コミュニティ勉強会メンバーの『第2宅老所よりあい』訪問記
 平成21年2月に開催しました福管連総会の記念講演にて「ぼけても ふつうにくらしたい」とのテーマで、認知症の老婦人との出会いやお世話の様子を、ユーモアを交えてお話していただきました『第2宅老所よりあい』の村瀬孝生先生を福管連杉本理事長ほかコミュニティ勉強会のメンバーが、福岡市南区にある現地に訪問しました。
▲於 第2宅老所よりあい 中央は村瀬先生

★ 気持ちが安らぐような施設の環境
 第2宅老所よりあいは、福岡市南区桧原の閑静な住宅地に立地し、170坪の敷地に古民家風の木造2階建で、近隣の住宅や風景と自然に調和しており、ゆったりした安らぎを感じさせます。

★ ぼけても人は人らしく尊厳を失わず
 村瀬先生は、若い時に務めておられたある老人ホームで、老人がベルトコンベアー式に扱われ、非人間的な環境におかれている光景を目の当たりにして、これではいけないと、この仕事を始められ、今年で15年目とのことです。
そして次のようにお話してくださいました。
ぼけても人の尊厳は不変です。
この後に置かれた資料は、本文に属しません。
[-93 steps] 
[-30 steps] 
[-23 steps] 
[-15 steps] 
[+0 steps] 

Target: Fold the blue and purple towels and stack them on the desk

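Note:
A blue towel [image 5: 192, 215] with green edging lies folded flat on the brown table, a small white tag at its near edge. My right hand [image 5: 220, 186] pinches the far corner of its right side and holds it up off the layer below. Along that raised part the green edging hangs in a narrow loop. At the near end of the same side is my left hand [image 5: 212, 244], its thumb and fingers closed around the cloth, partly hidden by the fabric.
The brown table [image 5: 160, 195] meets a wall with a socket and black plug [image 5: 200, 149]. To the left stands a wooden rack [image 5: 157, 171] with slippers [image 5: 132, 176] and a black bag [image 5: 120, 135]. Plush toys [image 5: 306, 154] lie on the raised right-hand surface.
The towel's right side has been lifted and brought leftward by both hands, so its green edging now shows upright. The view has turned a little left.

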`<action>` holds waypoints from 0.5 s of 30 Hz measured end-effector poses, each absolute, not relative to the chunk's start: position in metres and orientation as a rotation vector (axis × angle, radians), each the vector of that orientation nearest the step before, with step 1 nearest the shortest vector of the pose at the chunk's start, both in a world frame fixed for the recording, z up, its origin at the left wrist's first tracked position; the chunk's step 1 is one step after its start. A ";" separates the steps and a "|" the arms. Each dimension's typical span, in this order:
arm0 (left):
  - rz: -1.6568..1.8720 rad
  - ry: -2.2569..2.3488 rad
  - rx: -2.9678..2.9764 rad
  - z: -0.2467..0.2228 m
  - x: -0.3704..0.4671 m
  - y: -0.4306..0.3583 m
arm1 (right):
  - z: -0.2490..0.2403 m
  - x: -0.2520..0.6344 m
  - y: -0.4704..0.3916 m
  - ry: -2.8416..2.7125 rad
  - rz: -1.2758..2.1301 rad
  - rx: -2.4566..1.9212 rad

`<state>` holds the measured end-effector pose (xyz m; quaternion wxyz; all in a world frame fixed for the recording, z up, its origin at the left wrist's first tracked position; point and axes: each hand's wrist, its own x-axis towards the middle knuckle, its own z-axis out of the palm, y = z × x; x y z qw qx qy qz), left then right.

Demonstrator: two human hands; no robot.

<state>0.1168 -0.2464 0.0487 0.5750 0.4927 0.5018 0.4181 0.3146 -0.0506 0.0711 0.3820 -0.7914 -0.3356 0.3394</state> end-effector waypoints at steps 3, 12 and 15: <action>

健常の頃から慣れ親しんだ住まい方をできるだけ崩さず、その人らしい生き様を実現させたい。
介護する側とされる側とを区別せず、そして要介護度のランク分けや契約制度、効率化は追求せず、心豊かな共感を大切にする介護を目指す。
自分の家のような気持ちで通ってもらい、必要な時は宿泊もでき、イザという時はここで暮らすことも受け入れる。

★ マンション運営に対する村瀬先生からの提言
 マンションに空き室があれば、これを活用し“よりあい”や“デイサービス”の開設を検討する時代が到来しています。マンション居住者による認知症に関する勉強会を、専門的な知識を持った方を講師にして実施することも必要だと考えます。例えば、「認知症とは?」、「老いとは何か?」、「対応の方法は?」

☆ 見学を終えて  *コミュニティ勉強会メンバーより
 今回の見学で、認知症は病気の一種との認識を新たにしました。
 今後認知症の方が増える傾向にありますが、福岡での特養は、入所待ちが7千人とのことです。私たちは、行政だけに頼らず、自主的に具体策の検討や実行が急務だと思いました。

 また、マンションに認知症の方が住んでいるのは当たり前の時代になってきます。マンション居住の認知症の方やその家族へどう対応したら良いか勉強する必要があります。コミュニティや福祉に関する管理規約の整備や集会所の活用方法も、早晩見直しが必要になるのではないでしょうか。